PROBLEM DESCRIPTION: Copy each line of the following data that contains "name".
☆ ☆ ☆
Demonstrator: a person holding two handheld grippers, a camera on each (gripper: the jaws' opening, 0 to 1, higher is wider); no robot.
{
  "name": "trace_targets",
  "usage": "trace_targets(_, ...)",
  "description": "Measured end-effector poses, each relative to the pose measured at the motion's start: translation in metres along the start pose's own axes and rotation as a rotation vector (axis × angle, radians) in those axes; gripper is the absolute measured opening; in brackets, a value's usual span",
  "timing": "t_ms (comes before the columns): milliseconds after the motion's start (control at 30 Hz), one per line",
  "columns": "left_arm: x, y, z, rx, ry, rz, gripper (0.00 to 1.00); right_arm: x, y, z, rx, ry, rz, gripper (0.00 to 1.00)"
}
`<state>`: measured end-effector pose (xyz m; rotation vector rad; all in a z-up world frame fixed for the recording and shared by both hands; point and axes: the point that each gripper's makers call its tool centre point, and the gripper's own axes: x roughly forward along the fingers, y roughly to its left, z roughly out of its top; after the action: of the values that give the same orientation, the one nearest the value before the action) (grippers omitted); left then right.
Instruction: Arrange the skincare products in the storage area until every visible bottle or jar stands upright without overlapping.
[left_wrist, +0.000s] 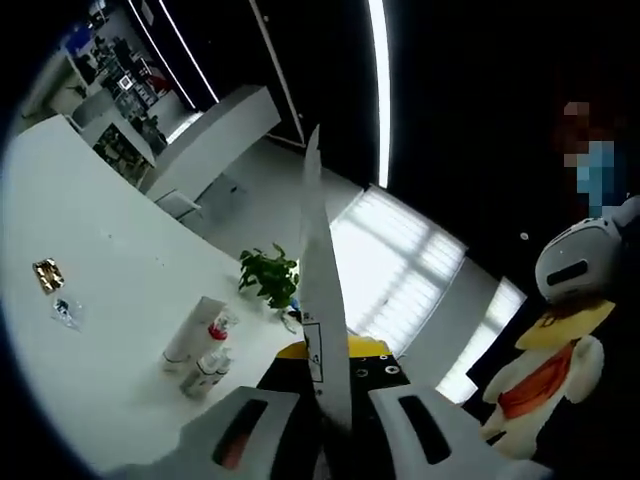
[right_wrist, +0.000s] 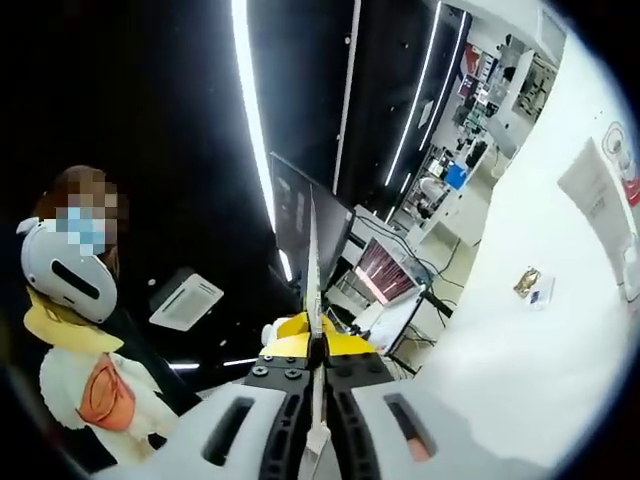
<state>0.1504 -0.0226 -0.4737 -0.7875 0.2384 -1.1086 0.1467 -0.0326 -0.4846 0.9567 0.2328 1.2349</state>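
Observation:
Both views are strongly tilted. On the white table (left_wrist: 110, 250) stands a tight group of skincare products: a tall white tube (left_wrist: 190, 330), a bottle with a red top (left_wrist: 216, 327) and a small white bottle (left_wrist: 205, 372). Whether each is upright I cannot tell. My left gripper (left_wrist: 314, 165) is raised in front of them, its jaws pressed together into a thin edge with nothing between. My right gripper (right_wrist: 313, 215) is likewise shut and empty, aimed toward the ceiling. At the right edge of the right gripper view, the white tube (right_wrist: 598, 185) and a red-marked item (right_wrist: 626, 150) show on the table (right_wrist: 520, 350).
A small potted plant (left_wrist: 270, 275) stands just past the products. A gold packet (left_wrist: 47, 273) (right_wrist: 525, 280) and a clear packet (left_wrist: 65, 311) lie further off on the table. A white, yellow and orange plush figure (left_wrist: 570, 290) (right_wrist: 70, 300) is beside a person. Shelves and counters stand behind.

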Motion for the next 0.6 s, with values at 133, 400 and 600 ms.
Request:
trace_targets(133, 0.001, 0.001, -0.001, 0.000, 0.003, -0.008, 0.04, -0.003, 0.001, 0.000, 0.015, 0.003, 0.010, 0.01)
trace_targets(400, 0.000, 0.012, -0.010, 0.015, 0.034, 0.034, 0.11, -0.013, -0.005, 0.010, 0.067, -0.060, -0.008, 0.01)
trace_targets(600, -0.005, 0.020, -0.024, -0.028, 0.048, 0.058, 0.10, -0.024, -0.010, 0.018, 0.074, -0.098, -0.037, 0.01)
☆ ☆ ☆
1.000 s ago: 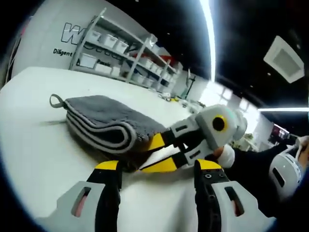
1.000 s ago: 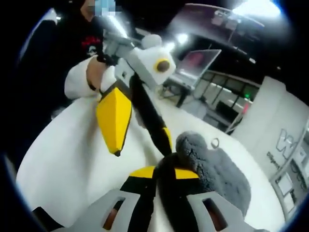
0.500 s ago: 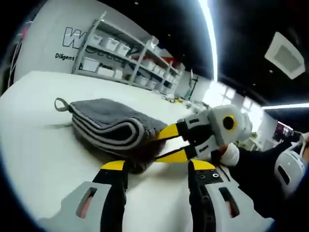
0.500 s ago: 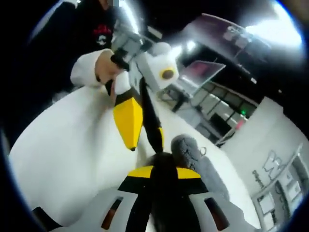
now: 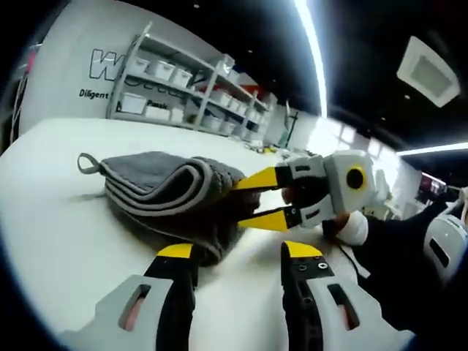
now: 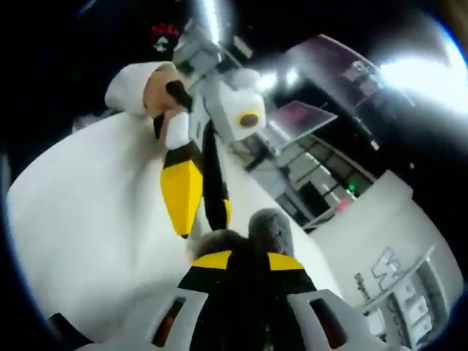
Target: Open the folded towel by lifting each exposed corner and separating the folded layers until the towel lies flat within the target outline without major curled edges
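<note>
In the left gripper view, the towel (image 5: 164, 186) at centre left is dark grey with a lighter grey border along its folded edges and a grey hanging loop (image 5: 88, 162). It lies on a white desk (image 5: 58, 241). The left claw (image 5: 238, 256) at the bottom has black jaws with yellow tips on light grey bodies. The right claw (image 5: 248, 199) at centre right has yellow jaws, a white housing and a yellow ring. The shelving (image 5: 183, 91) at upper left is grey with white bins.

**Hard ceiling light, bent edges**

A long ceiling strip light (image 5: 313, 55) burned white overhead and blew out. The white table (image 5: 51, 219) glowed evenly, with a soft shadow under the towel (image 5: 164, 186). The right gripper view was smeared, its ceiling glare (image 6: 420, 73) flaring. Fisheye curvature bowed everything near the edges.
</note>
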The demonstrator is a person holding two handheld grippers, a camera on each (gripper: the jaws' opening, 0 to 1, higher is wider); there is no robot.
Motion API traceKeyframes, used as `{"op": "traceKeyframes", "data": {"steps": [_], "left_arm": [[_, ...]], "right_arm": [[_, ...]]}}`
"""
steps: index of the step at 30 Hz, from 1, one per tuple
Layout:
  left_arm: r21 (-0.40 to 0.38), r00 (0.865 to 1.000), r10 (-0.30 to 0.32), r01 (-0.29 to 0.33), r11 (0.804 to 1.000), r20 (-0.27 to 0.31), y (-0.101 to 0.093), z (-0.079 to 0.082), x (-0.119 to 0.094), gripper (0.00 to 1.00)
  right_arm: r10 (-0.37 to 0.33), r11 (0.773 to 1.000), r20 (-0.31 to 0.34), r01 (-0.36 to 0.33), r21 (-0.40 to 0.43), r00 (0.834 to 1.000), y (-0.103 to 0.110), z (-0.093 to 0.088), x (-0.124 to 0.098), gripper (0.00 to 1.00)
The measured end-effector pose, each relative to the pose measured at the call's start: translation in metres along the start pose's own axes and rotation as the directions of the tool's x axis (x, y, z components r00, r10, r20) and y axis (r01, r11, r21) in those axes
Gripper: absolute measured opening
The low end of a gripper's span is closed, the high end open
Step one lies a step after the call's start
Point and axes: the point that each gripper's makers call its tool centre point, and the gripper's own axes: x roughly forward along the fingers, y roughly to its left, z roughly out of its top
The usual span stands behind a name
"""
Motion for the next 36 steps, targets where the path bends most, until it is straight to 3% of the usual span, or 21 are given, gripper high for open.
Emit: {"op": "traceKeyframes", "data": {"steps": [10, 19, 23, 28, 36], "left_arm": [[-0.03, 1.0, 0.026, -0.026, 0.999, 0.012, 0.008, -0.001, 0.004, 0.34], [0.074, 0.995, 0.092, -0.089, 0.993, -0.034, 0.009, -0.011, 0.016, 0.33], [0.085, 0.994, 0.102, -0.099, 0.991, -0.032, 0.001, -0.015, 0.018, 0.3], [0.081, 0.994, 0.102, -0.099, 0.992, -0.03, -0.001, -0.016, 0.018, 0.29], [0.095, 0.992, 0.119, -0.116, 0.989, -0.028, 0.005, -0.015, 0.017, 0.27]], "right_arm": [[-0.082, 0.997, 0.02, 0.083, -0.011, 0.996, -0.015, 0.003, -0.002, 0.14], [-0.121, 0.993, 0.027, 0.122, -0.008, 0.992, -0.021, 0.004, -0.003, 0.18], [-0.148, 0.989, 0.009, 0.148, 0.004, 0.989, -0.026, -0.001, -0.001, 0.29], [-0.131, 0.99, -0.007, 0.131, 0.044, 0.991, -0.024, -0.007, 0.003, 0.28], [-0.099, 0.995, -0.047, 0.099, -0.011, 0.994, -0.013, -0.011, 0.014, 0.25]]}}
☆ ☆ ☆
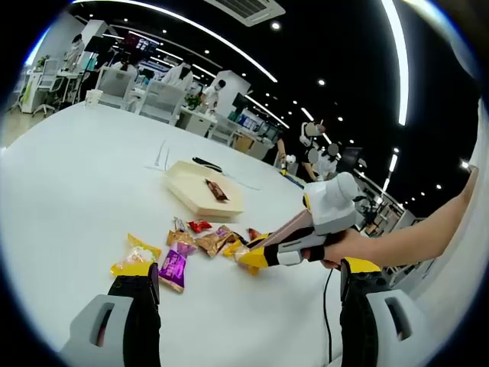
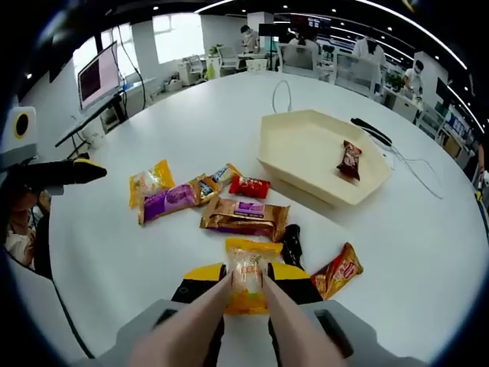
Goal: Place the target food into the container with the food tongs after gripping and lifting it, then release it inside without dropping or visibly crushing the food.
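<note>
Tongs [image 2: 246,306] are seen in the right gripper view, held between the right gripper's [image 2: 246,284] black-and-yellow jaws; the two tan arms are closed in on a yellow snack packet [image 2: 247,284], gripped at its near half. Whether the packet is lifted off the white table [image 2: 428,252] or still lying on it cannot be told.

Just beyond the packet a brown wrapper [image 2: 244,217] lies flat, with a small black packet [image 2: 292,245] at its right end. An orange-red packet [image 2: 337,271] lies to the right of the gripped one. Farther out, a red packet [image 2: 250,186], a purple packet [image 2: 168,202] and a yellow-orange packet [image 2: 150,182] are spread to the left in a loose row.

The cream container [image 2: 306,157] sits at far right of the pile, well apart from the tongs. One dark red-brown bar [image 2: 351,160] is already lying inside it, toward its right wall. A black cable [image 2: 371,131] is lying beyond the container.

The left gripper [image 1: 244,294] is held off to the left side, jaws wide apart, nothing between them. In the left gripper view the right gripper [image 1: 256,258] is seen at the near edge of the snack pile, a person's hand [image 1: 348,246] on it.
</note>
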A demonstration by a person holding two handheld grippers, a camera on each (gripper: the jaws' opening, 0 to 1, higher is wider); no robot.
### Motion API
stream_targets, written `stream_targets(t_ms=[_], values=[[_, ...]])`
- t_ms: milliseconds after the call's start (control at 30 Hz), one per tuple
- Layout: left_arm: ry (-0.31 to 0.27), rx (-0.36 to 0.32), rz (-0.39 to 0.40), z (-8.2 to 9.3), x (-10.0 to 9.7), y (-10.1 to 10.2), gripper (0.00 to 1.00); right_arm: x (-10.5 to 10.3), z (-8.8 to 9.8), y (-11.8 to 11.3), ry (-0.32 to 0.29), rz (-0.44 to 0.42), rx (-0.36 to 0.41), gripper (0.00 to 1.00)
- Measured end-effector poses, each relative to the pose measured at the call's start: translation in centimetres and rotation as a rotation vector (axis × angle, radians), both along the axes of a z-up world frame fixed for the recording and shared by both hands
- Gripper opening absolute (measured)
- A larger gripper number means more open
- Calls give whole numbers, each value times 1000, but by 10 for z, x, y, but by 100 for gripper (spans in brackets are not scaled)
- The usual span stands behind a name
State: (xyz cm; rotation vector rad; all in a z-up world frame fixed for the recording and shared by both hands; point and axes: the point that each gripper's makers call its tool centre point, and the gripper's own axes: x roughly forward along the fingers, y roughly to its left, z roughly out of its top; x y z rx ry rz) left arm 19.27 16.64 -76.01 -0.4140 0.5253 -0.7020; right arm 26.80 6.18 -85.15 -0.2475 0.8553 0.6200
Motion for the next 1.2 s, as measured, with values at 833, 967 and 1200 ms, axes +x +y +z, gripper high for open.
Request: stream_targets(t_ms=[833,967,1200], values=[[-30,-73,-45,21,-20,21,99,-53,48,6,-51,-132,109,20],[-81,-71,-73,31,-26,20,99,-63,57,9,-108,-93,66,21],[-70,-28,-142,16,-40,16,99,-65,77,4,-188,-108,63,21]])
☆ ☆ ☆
WRITTEN ANSWER:
  "name": "trace_targets",
The usual span stands behind a name
- The usual span stands behind a name

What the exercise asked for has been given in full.